TASK BRIEF - Leave out the images and repeat the listing below without a single change.

DATASET EXCERPT -
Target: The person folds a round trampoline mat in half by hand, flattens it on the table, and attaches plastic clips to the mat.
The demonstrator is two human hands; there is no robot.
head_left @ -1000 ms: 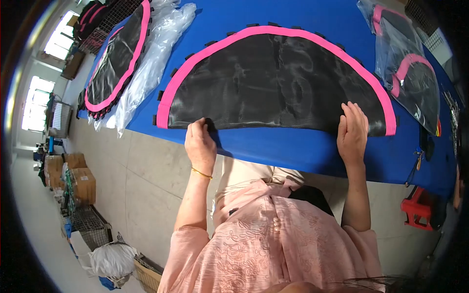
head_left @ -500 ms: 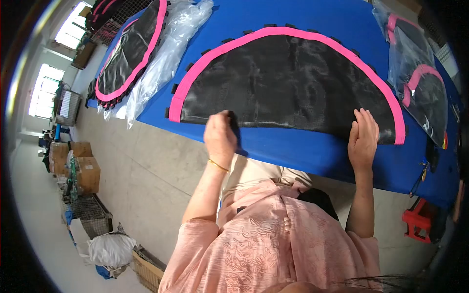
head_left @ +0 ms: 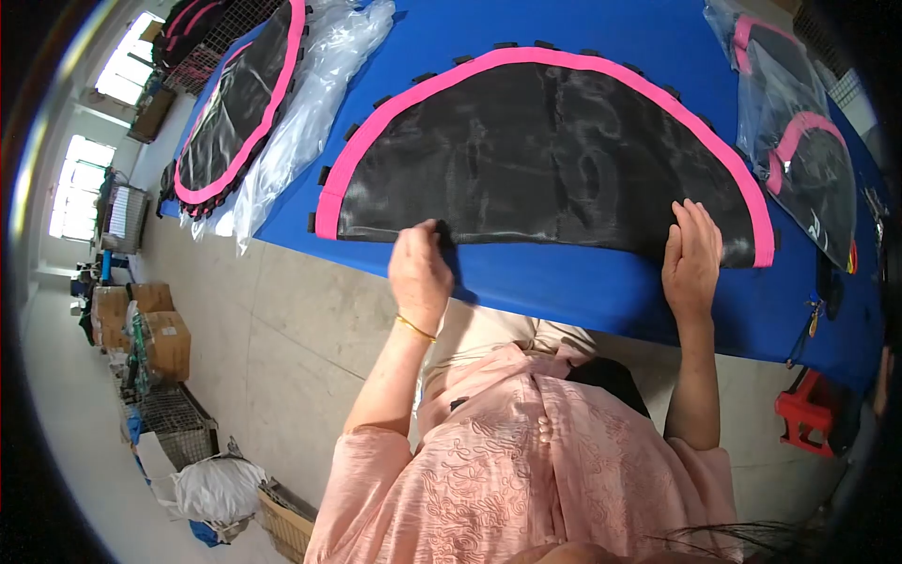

EXERCISE RESULT -
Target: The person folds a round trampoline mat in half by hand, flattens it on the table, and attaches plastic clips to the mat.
The demonstrator is two human hands; there is no robot.
head_left @ -1000 ms: 
head_left @ -500 ms: 
head_left @ +0 ms: 

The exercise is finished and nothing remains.